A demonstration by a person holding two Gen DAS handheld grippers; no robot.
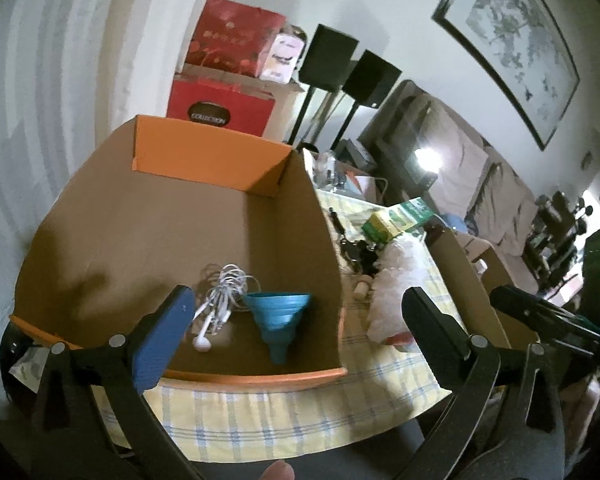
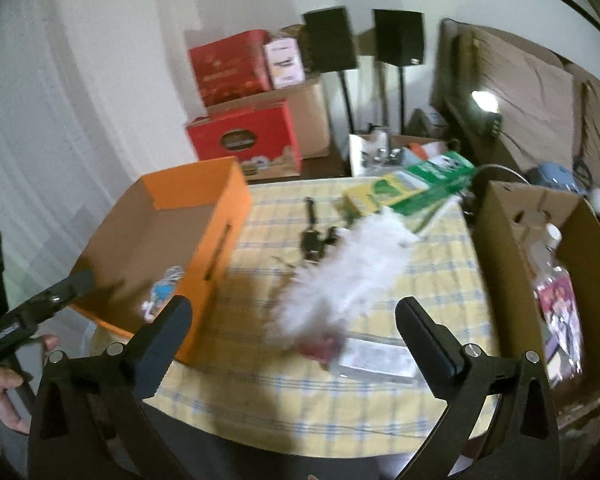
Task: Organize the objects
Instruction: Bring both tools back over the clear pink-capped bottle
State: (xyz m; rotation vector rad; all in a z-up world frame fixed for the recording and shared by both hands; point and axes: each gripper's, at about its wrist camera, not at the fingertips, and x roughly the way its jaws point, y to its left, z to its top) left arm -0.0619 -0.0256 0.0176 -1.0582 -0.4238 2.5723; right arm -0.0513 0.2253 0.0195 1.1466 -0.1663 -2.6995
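Two cardboard boxes on the counter [image 2: 260, 392]. Orange box [image 1: 204, 160], left: one blue collapsible funnel [image 1: 278, 320], lying with spout toward the camera, and one coiled white earphone set [image 1: 220, 300]. Brown box [image 2: 512, 216], right: one clear bottle [image 2: 556, 280]. One white feather duster [image 2: 340, 272] lies between the boxes, long axis diagonal, handle end nearest. Left gripper [image 1: 296, 340] and right gripper [image 2: 294, 336]: fingers spread wide, empty.
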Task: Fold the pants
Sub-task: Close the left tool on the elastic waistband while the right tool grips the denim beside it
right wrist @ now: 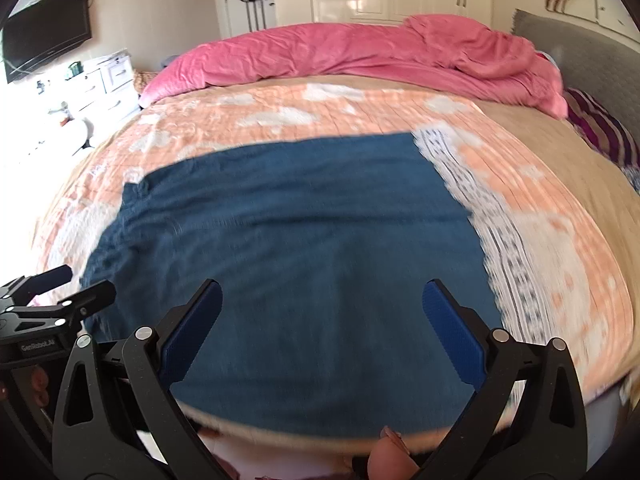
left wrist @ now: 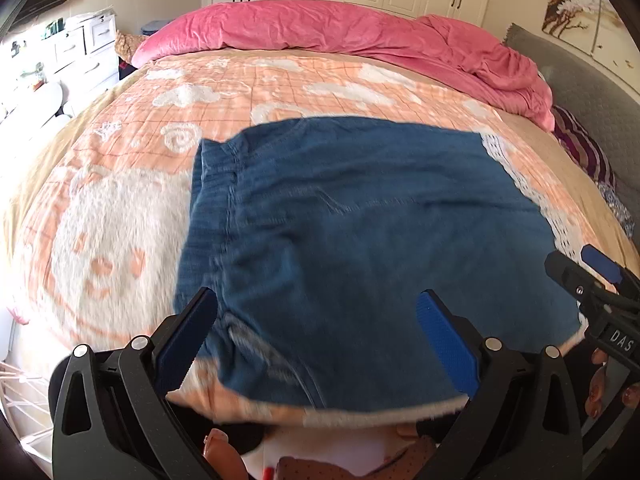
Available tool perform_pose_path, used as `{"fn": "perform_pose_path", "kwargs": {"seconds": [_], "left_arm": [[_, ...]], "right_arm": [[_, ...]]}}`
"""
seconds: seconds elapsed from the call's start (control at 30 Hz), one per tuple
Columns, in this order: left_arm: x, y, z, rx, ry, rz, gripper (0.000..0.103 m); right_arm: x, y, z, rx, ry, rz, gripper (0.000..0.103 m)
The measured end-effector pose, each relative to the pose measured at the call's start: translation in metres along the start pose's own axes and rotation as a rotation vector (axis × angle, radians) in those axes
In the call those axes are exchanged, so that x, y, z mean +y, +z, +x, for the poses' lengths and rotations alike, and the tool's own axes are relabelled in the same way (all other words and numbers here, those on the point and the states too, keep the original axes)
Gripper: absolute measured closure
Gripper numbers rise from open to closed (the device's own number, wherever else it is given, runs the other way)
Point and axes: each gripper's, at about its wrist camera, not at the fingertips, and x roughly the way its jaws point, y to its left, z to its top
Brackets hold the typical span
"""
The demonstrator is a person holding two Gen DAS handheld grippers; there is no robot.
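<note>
Pants (left wrist: 360, 220) flat at bed (left wrist: 280, 80) near edge; left gripper (left wrist: 316, 340), right gripper (right wrist: 322, 332) wide open, empty. Risk: pinching blanket (left wrist: 120, 220) too, layers sliding.

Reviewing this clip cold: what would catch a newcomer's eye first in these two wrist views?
The blue pants dominate, spread flat across the near half of the bed on an orange-and-white blanket, with a white lace trim along their right edge. Behind them a crumpled pink duvet is heaped along the far side. Both the left gripper and right gripper hang open above the pants' near edge, holding nothing.
</note>
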Motion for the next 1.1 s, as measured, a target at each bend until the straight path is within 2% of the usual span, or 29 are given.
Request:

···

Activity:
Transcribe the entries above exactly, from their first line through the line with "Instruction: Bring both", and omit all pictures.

Response to this exercise:
A demonstration by a person holding two Gen DAS handheld grippers; no robot.
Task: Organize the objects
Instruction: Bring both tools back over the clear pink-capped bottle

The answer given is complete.